#### Task details:
In the data below, find every line with the word "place" and copy it out.

*** Input data Section Begins ***

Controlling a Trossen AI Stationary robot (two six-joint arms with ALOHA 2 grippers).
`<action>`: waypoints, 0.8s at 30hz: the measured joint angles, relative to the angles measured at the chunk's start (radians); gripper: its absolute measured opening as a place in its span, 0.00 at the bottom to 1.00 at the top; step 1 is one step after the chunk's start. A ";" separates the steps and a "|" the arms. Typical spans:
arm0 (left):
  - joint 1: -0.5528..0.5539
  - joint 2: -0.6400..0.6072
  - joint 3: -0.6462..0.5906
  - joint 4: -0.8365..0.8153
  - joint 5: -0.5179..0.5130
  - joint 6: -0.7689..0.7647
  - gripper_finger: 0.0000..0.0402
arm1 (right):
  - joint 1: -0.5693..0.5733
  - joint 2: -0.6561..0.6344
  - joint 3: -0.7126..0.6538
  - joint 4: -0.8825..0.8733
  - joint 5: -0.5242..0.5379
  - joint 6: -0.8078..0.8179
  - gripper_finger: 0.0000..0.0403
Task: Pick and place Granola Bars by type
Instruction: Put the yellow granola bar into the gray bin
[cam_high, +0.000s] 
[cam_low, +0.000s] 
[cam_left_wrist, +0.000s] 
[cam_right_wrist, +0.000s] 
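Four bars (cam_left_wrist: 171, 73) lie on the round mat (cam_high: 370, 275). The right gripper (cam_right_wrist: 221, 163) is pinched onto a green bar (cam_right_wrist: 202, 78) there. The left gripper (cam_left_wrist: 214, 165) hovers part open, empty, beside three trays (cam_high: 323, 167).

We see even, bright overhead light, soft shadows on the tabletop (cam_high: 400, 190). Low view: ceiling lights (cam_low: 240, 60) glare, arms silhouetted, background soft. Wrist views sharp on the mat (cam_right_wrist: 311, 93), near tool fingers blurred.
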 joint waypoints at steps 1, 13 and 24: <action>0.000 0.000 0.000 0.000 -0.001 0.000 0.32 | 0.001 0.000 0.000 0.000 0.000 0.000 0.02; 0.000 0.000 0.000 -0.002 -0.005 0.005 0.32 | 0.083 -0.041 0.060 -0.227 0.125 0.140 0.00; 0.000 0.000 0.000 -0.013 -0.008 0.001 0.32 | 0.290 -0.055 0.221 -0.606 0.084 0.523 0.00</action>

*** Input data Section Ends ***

#### Finished task:
`<action>`: waypoints, 0.8s at 30hz: the measured joint angles, relative to the angles measured at the chunk's start (radians); gripper: its absolute measured opening as a place in its span, 0.00 at the bottom to 1.00 at the top; step 1 is one step after the chunk's start. A ";" separates the steps and a "|" the arms. Typical spans:
Task: Pick and place Granola Bars by type

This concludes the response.